Letter from Nehru Memorial Library, New Delhi. 1995
I wrote a lengthy reply. The rest of this article is based on my letter.
Your letter (I wrote back) triggered a whole lot of memories regarding not only my father, but my uncles as well, and the whole gamut of family relationships during my early years in Allahabad, Delhi, and Jaipur. The trouble is that no mention of my father can be made without reference to my uncles, my cousins, and my father’s friends and colleagues during the freedom movement and thereafter.
My father, Bhupendra Nath Sanyal, was born on 1st January, 1906 in Calcutta, but his early years were never spent there – the family moved to our ancestral home in Madanpura, Benaras, after the death of my grandfather, Hari Nath Sanyal. The immediate family consisted of my grandmother and her four sons, Sachindra Nath, Rabindra Nath, Jitendra Nath, and the youngest, Bhupendra Nath.
My grandfather had been a Chief Accountant of the North West Frontier Railway in the late 19th century and had very close links with exclusively English officers then. It now seems strange to me that all his four sons should have been inspired to become illustrious fighters for India’s freedom.
I shall have to start with my grandmother because no story about these four brothers can be complete without reference to her. She was extraordinary by all accounts, “majestic and beautiful” (reminiscences of Sri J. C. Mukherjee, Ex-Member of Anushilan Samiti of Benares, a secret revolutionary organisation). She always seemed to be burning with passionate patriotism and knew well the dangers connected to the revolutionary (the British would have called it “terrorist”) life. Her only regret seemed to be that she did not have more sons to dedicate to the service of the country.
(From L to R) Jitendra Nath Sanyal, Sachindra Nath Sanyal, Rabindra Nath Sanyal and Bhupendra Nath Sanyal
(Children standing, from L) Kanak Sanyal (Bagchi) and Meera Sanyal (Bhattacharya). Gorakhpur, Uttar Pradesh. Late 1930s.
My eldest uncle, Sachindra Nath Sanyal, was the revolutionary of revolutionaries. A lot has been said and written about him, but only of late.
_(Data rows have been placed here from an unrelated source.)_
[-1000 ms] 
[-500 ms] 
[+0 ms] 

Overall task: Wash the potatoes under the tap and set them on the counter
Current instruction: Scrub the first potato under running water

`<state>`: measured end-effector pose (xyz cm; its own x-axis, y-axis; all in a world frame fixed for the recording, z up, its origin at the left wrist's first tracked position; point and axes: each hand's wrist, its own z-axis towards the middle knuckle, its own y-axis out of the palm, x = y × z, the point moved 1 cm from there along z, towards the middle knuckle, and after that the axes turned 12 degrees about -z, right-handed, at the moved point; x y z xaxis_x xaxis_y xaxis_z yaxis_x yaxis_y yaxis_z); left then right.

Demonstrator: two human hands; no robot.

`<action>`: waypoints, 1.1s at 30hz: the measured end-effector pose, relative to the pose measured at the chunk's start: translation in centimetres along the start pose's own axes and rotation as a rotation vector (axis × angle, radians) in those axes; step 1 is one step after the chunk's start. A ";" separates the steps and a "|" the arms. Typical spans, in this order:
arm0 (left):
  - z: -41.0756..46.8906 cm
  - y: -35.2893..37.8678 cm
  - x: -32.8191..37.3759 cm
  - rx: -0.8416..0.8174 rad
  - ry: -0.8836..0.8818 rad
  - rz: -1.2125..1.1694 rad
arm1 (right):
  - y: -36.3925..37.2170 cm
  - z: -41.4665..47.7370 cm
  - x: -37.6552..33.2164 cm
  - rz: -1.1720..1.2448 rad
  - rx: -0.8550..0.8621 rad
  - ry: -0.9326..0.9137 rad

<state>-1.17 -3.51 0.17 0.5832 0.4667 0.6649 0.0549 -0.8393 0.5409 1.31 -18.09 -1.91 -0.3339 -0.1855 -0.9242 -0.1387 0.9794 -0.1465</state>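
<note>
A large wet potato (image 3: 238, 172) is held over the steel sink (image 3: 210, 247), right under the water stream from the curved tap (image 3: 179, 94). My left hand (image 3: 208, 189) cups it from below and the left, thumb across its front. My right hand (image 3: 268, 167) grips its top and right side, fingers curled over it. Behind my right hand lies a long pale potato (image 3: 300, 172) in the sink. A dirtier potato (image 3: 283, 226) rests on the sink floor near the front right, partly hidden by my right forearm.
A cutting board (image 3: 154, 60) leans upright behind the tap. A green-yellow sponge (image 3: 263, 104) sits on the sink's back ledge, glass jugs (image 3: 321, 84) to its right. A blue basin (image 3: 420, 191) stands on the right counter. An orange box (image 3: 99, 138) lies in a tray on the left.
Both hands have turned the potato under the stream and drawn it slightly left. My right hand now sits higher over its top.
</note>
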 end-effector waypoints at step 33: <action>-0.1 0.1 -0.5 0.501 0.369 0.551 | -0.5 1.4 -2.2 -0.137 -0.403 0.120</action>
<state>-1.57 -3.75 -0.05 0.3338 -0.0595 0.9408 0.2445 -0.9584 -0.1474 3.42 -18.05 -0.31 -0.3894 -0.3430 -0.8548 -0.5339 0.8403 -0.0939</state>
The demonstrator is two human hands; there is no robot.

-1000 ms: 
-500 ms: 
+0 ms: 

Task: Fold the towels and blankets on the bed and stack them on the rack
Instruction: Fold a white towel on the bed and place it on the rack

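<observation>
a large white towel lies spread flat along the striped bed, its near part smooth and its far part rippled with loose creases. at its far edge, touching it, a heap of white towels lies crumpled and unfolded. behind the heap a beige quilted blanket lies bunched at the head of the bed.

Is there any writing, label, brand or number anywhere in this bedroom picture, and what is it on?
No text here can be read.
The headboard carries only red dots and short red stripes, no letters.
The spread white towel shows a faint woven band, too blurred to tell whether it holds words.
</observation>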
The family is indeed grateful to President Giani Zail Singh for having encouraged us to celebrate his 97th birth anniversary in New Delhi in 1983, which was also attended by Prime Minister Indira Gandhi.
Sachindra Nath Sanyal.
It is now history that Sachindra Nath spent 25 of his 50 years in various prisons of North India and the Andamans. More than a hundred years ago, in 1915, along with the legendary Rash Behari Bose and other Ghadar Party members, he planned an armed uprising on the lines of the Revolt of 1857 with the help of Indian soldiers of the British Army, then stationed in various parts of North India. The date fixed for the uprising was 19th February, 1915.
Several thousand Sikhs of the Ghadar Party, who had arrived a year ago from America and Canada, were restless in organising a revolution in India. They had no leader. Rash Behari Bose and Sachindra Nath Sanyal mobilised their support. The Sedition Committee Records of that time include a whole lot about this planned revolt. It is not surprising that they prepared a flag with three colours – yellow (Sikh), red (Hindu), and green (Muslim) – and these flags were distributed to all concerned, to be hoisted after a successful action. It is now also a part of history that because of the treachery of one man, the rising did not take place. However, Sir Michael O’Dwyer wrote in his memoirs (India As I Knew It) that one of these flags was claimed and kept by him as a souvenir.
My uncle was one of the very few who had brought together and coordinated the revolutionaries of Bengal, Bihar, United Provinces, and Punjab, and was possibly the main coordinator at around that time and 1915 onwards. In the Benares Conspiracy Case of 1916, Rabindra Nath Sanyal and Jitendra Nath Sanyal, along with Sachindra Nath Sanyal, were arrested. Sachindra Nath was deported and transported for life to the Andamans. My two other uncles, Rabindra Nath and Jitendra Nath, were sentenced to shorter jail terms. Rabindra Nath was himself under internment in Gorakhpur.
In the Andaman Cellular Jail, the prisoners were allowed to write and receive one letter a year.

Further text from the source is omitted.